Time-series analysis of magnetic resonance images (MRI) is of great value for multiple sclerosis (MS) diagnosis and follow-up. In this paper, we present an unsupervised subtraction approach which incorporates multisequence information to deal with the detection of new MS lesions in longitudinal studies.

Methods

The proposed pipeline for detecting new lesions consists of the following steps: skull stripping, bias field correction, histogram matching, registration, white matter masking, image subtraction, automated thresholding, and postprocessing. We also combine the results of PD-w and T2-w images to reduce false positive detections.

Results

Experimental tests are performed in 20 MS patients with two temporal studies separated 12 (12M) or 48 (48M) months in time.
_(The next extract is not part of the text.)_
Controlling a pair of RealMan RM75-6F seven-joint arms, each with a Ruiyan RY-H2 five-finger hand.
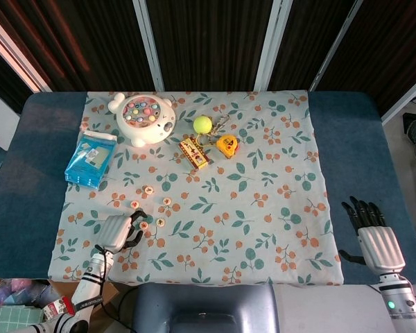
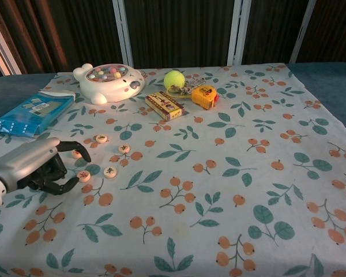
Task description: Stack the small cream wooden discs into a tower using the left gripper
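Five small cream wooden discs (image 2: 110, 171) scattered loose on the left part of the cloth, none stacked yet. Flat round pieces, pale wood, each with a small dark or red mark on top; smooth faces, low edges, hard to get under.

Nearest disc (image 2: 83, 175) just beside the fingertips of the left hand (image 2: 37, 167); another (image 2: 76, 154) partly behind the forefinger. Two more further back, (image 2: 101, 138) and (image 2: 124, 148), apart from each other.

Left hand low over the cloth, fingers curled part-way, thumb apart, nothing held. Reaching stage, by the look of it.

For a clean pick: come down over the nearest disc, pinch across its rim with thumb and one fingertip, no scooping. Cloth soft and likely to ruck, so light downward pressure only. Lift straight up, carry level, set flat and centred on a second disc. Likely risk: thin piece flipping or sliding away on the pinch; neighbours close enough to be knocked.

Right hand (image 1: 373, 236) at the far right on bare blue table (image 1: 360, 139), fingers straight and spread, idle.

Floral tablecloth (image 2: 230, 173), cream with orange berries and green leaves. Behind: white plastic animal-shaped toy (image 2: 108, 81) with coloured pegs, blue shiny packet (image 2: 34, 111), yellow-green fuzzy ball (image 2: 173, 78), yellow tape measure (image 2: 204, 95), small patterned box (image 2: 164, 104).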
The pipeline achieves very good performance obtaining an overall sensitivity of 0.83 and 0.77 with a false discovery rate (FDR) of 0.14 and 0.18 for the 12M and 48M datasets, respectively. The most difficult situation for the pipeline is the detection of very small lesions where the obtained sensitivity is lower and the FDR higher.

Conclusion

Our fully automated approach is robust and accurate, allowing detection of new appearing MS lesions. We believe that the pipeline can be applied to large collections of images and also be easily adapted to monitor other brain pathologies.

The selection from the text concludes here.